►
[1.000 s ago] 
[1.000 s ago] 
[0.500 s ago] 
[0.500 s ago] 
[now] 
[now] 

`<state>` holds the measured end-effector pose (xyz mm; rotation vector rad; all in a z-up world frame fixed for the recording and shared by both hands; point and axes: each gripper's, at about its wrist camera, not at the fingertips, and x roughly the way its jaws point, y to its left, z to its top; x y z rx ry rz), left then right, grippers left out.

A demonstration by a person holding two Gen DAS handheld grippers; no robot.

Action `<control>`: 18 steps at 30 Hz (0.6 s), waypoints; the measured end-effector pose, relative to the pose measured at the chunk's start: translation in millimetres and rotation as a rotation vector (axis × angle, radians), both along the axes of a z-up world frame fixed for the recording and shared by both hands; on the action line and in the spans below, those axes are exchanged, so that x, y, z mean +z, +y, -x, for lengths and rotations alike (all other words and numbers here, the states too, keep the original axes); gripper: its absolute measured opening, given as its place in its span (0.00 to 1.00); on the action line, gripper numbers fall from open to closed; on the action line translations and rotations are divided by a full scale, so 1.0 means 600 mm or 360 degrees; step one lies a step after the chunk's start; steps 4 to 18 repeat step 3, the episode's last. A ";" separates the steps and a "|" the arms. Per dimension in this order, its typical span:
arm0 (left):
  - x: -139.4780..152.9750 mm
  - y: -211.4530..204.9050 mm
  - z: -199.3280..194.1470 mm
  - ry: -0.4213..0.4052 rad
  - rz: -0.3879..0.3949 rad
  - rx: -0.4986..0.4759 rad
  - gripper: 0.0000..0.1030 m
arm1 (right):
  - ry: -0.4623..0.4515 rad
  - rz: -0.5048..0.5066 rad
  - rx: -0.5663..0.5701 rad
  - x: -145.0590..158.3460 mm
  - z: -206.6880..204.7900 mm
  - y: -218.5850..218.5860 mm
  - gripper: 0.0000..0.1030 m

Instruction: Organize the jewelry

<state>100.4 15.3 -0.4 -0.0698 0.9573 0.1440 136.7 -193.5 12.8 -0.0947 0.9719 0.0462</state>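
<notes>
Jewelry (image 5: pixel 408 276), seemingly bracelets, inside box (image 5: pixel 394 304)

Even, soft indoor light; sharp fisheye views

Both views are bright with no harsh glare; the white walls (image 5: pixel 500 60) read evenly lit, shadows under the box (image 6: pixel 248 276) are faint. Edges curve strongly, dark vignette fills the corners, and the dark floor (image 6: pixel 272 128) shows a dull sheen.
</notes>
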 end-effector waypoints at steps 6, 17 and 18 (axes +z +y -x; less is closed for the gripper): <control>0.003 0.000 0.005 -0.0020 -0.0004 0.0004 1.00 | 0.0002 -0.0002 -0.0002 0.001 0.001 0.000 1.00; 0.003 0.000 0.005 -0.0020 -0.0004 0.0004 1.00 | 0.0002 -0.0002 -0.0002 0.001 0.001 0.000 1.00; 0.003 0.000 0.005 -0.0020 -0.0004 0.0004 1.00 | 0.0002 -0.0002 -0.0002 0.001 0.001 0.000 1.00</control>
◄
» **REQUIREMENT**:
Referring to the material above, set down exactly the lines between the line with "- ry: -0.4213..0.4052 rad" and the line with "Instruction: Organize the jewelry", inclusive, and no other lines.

» **RESULT OF THE TASK**:
  - ry: -0.4213..0.4052 rad
  - rz: -0.3879..0.3949 rad
  - rx: -0.4986..0.4759 rad
  - gripper: 0.0000..0.1030 m
arm1 (right):
  - ry: -0.4623..0.4515 rad
  - rz: -0.5048..0.5066 rad
  - rx: -0.5663..0.5701 rad
  - x: -145.0590..158.3460 mm
  - z: -206.6880..204.7900 mm
  - y: -218.5850..218.5860 mm
  - gripper: 0.0000..0.1030 m

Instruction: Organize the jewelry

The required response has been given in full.